| WHAT IS EXPECTED |
Nothing but the lines from the top of the following entries through the line with "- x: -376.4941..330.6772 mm" should be printed, exactly as they are.

Top of SUPPLIED DATA

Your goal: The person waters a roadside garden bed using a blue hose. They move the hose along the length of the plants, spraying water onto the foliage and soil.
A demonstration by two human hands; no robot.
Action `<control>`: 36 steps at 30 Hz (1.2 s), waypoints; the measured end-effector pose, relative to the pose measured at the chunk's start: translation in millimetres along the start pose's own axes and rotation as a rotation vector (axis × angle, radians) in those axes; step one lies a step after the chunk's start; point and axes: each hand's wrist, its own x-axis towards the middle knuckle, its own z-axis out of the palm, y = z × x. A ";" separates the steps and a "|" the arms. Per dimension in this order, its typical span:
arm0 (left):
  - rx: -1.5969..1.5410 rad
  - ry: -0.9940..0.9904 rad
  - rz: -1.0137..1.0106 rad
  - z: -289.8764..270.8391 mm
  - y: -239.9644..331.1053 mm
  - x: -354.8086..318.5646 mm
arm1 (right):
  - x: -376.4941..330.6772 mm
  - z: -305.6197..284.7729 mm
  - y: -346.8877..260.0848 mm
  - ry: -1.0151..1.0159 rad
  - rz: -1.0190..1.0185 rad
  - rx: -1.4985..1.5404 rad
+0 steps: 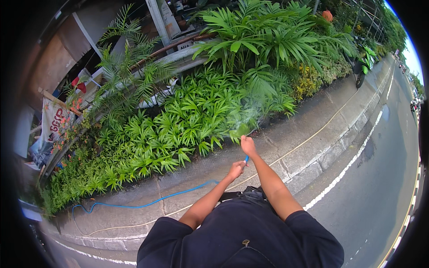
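Observation:
Both my hands grip a blue hose, the right one ahead of the left. My right hand (247, 145) is closed round its front end, and my left hand (237, 169) is closed on it closer to my body. A short piece of the hose (246, 158) shows between them. Water spray (251, 117) fans out beyond my right hand onto leafy green plants (192, 116). A bright green patch lies just past my fingers; whether it is a leaf or part of the hose end, I cannot tell. Behind my left forearm, more blue hose (147, 205) trails left over the pavement.
A pale yellow hose (308, 139) runs along the wet sidewalk (290, 154). The kerb (330, 157) drops to the road (380, 156) on the right. A green motorbike (365, 62) is parked far ahead. Taller palms (263, 35) and a low wall (183, 60) back the bed.

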 end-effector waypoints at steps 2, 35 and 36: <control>-0.009 -0.008 0.011 24.4 -0.5 6.4 | 2.0 -22.8 10.0 0.003 0.008 -0.005; 0.065 0.076 0.010 214.9 23.7 123.2 | 116.2 -178.7 145.1 0.083 0.069 0.062; 0.061 0.086 0.009 217.4 26.7 128.3 | 121.1 -180.6 144.4 0.073 0.071 0.072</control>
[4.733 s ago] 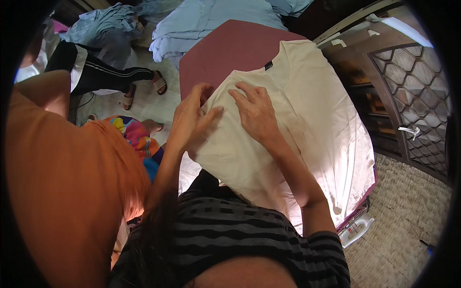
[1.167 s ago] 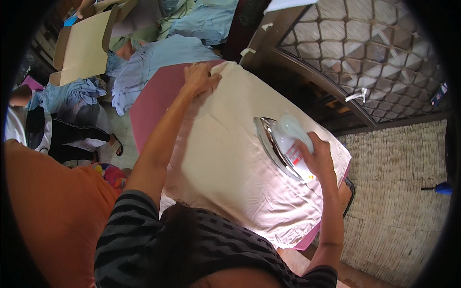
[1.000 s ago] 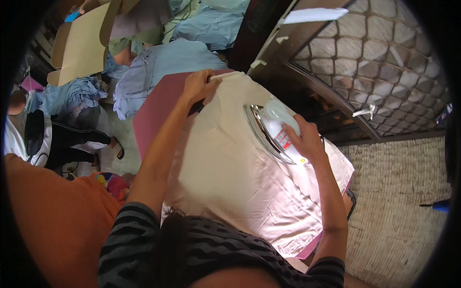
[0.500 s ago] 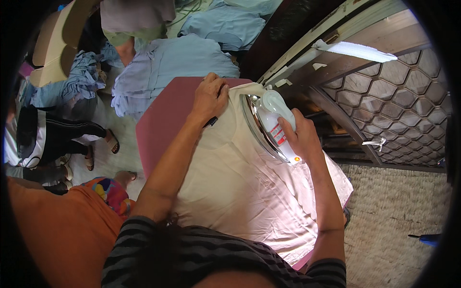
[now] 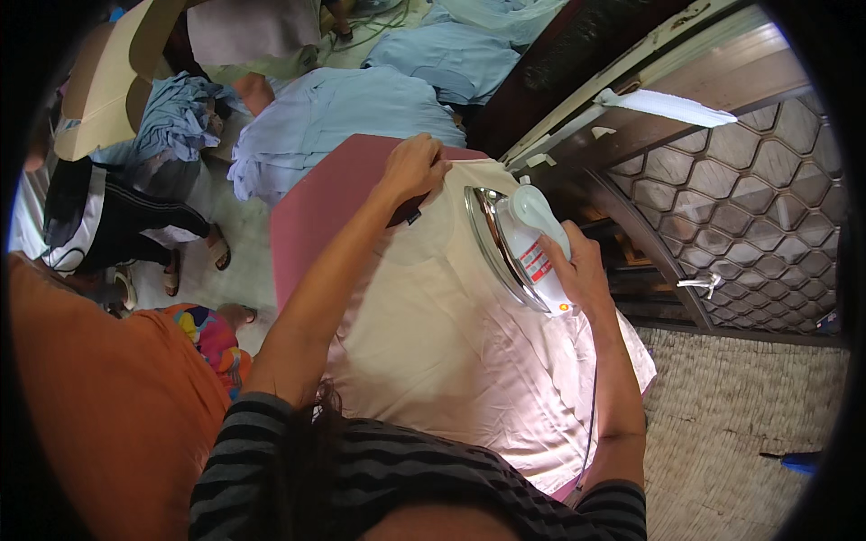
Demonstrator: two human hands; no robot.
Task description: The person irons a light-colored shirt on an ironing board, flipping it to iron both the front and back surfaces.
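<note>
A cream T-shirt (image 5: 406, 325) lies spread over a dark pink ironing board (image 5: 316, 207). My right hand (image 5: 582, 270) is wrapped round the handle of a white clothes iron (image 5: 528, 243) with a shiny metal soleplate edge. The iron is on the shirt's right side near the shoulder, its small orange light lit. At the far end, by the neckline, my left hand (image 5: 415, 167) has its fingers bent over the shirt's edge, seemingly gripping the cloth. A small dark label (image 5: 413, 217) shows at the collar near my left wrist.
Piles of light blue garments (image 5: 343, 117) lie beyond the board. A cardboard box (image 5: 113, 81) stands far left, near people on the left. A metal lattice gate (image 5: 749, 189) closes in the right side. The iron's cord (image 5: 591, 424) hangs beside my right forearm.
The view has shifted slightly. The iron has moved a little nearer to me, and its cord now shows by my right forearm. My left hand stays at the shirt's far edge.
</note>
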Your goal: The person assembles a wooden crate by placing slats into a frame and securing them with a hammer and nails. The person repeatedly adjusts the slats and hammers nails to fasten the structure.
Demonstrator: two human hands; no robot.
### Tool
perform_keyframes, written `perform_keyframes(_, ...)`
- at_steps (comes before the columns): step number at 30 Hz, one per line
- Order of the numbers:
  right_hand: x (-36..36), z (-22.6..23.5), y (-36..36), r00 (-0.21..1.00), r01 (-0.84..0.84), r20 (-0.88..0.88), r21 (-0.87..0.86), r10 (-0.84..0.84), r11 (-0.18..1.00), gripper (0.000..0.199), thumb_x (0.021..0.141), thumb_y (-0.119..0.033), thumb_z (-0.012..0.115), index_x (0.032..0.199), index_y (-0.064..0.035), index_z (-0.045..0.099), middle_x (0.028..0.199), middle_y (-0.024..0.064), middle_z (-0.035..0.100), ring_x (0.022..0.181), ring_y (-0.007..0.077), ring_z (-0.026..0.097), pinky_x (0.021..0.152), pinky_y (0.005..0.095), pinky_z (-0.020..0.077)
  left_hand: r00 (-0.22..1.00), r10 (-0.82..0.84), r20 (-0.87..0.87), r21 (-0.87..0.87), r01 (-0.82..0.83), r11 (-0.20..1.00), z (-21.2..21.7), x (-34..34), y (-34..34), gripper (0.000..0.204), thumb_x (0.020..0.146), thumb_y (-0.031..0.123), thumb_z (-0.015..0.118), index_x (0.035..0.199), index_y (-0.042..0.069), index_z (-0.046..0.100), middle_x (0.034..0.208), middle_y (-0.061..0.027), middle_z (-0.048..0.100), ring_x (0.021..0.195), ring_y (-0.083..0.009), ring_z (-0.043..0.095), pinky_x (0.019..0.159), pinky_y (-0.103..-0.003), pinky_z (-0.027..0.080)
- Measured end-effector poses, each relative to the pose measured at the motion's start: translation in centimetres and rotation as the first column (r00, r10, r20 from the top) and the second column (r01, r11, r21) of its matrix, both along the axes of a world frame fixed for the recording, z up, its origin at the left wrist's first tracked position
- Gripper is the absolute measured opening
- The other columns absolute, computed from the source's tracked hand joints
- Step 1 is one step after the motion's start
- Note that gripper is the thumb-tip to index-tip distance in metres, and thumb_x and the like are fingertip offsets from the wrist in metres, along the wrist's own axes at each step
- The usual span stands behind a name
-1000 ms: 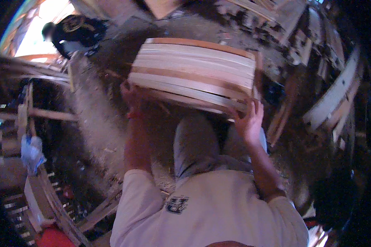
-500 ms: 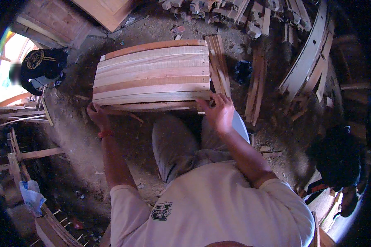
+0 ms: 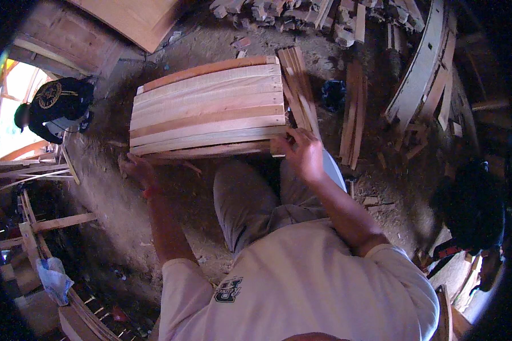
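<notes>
And here it is, right in front of me: the slatted panel point(image 3: 207, 105), just beyond the person's knees point(image 3: 242, 184), over the dirt floor point(image 3: 116, 196); what holds it up I can't see. 1 second ago a broad dark gap showed by its near edge, toward the right end; now it's down to a thin line, so the slats there seem to sit closer together, though the view has shifted as well. The panel looks steadier, too, its seams sharp after that blur.

The right hand point(image 3: 302, 152) is on the near right corner, thumb and fingers apparently pinching the end of the nearest slats. The left hand point(image 3: 139, 171) is just at the near left corner, fingers slightly bent; from here I can't tell whether it's gripping or merely touching.

Now the count! 2 hands, 1 panel, 1 orange strip point(image 3: 205, 73) along its far edge; the paler slats run too close to number surely. To the panel's right, 2 bundles on the floor: the near strips point(image 3: 299, 91) and, farther right, the dark strips point(image 3: 354, 113). Add 1 curved board point(image 3: 418, 65), 1 big sheet point(image 3: 133, 20), 1 plastic bag point(image 3: 56, 280), and 1 co-worker point(image 3: 60, 108) bending over, left.
</notes>
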State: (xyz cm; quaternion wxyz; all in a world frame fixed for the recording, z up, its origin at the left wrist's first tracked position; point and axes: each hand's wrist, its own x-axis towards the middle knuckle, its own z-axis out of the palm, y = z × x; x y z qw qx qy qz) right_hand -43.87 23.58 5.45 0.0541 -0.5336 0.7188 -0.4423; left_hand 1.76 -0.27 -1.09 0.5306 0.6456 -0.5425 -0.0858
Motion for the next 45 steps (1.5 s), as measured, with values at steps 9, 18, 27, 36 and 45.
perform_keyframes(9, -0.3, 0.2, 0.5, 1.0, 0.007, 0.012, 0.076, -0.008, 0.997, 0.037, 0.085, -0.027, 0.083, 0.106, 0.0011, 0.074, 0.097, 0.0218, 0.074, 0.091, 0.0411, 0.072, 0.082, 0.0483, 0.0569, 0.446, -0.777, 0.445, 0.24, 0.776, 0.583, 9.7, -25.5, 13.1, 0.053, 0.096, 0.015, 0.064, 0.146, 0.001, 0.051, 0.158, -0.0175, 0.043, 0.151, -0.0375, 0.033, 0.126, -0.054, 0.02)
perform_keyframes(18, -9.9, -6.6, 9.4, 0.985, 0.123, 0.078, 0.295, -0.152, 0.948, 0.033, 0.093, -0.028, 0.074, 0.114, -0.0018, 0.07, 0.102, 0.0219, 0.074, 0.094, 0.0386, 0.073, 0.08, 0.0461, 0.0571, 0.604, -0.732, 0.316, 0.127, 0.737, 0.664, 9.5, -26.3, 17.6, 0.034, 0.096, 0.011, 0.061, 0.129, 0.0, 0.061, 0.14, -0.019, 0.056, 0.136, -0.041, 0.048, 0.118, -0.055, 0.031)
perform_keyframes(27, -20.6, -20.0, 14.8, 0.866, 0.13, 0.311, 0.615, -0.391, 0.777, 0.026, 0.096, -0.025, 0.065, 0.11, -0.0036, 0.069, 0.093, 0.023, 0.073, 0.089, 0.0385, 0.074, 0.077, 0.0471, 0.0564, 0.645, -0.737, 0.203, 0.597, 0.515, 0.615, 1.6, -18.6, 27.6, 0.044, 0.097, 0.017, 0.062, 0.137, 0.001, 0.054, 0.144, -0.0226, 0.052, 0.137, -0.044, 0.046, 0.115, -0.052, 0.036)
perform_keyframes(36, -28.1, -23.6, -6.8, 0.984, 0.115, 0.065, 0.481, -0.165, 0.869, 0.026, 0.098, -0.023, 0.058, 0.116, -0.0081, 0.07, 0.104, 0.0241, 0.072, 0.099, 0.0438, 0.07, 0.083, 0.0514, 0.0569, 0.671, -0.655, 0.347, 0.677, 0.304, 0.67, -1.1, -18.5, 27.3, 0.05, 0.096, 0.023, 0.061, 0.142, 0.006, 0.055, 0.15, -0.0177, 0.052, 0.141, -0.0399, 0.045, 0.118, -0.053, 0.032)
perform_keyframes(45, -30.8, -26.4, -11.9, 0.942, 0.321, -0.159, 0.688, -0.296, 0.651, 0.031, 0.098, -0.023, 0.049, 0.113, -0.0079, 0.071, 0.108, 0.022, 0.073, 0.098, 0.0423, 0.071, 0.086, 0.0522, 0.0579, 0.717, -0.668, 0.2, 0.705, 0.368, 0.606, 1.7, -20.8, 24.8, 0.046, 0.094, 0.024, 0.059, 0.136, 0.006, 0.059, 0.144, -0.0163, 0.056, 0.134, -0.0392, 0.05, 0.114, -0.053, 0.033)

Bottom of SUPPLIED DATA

| RESULT FOR THIS EXERCISE |
Your goal: The person waters a roadside garden bed using a blue hose. They move the hose along the length of the plants, spraying water onto the foliage and soil.
A demonstration by two human hands; no robot.
Action `<control>`: 36 steps at 30 Hz (1.2 s), waypoints; the measured end-effector pose, relative to the pose measured at the chunk's start: translation in millimetres along the start pose's own axes and rotation as a rotation vector (axis × angle, radians) in those axes; step one lies a step after the chunk's start; point and axes: each hand's wrist, its own x-axis towards the middle knuckle, its own z-axis out of the palm, y = z × x. A ";" separates the steps and a "|" the arms. Per dimension in this order, its typical span:
arm0 (left):
  - rx: -1.5969..1.5410 rad
  - ry: -0.9940..0.9904 rad
  - rz: -1.0137..1.0106 rad
  - z: -289.8764..270.8391 mm
  - y: -239.9644..331.1053 mm
  - x: -354.8086..318.5646 mm
arm1 (right):
  - x: -376.4941..330.6772 mm

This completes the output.